--- TASK TO CARRY OUT ---
Please retype only the lines below that run from the one containing "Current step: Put" through the last line, both included, without altering a word.

+---+

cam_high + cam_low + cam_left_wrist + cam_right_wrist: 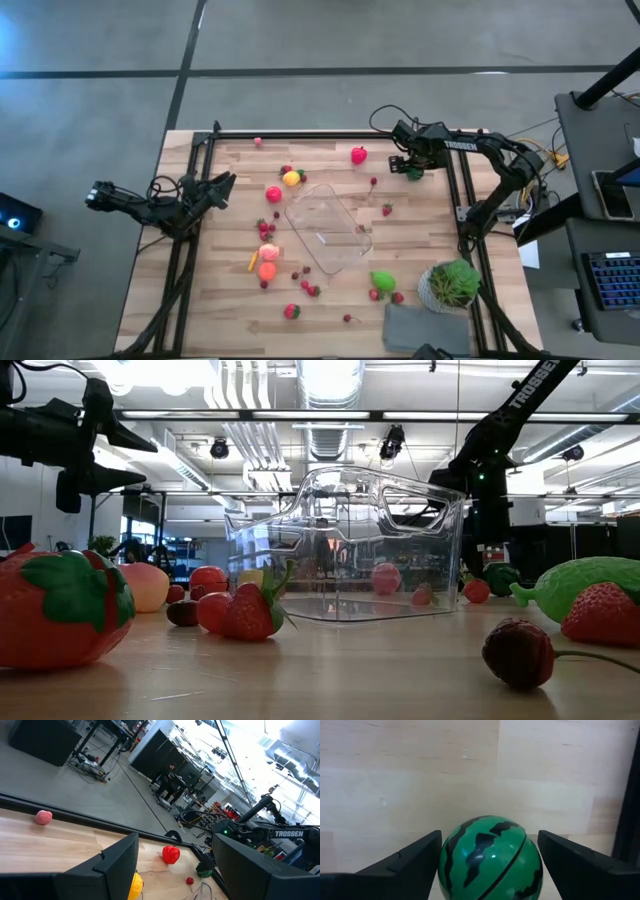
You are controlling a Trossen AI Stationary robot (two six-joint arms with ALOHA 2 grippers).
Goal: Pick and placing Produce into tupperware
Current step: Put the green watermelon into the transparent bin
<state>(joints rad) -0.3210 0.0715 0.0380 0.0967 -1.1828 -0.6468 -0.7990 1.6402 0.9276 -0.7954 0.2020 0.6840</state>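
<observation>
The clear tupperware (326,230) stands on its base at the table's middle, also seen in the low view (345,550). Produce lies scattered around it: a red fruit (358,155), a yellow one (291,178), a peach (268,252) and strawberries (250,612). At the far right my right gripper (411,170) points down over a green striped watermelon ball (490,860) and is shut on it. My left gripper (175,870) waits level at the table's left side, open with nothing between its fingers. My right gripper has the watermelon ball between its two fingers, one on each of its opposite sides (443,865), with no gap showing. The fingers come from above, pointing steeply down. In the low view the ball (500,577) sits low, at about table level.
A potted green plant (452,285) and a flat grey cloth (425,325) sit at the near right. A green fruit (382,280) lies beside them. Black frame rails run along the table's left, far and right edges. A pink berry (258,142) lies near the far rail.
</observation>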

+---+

--- RESPONSE TO THIS TASK ---
Current step: Put the green watermelon into the transparent bin
<state>(joints rad) -0.3210 0.0715 0.0380 0.0967 -1.1828 -0.6468 -0.7990 1.6402 0.9276 -0.7954 0.2020 0.6840</state>
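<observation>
The clear tupperware (326,230) stands on its base at the table's middle, also seen in the low view (345,550). Produce lies scattered around it: a red fruit (358,155), a yellow one (291,178), a peach (268,252) and strawberries (250,612). At the far right my right gripper (411,170) points down over a green striped watermelon ball (490,860) and is shut on it. My left gripper (175,870) waits level at the table's left side, open with nothing between its fingers. My right gripper has the watermelon ball between its two fingers, one on each of its opposite sides (443,865), with no gap showing. The fingers come from above, pointing steeply down. In the low view the ball (500,577) sits low, at about table level.
A potted green plant (452,285) and a flat grey cloth (425,325) sit at the near right. A green fruit (382,280) lies beside them. Black frame rails run along the table's left, far and right edges. A pink berry (258,142) lies near the far rail.
</observation>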

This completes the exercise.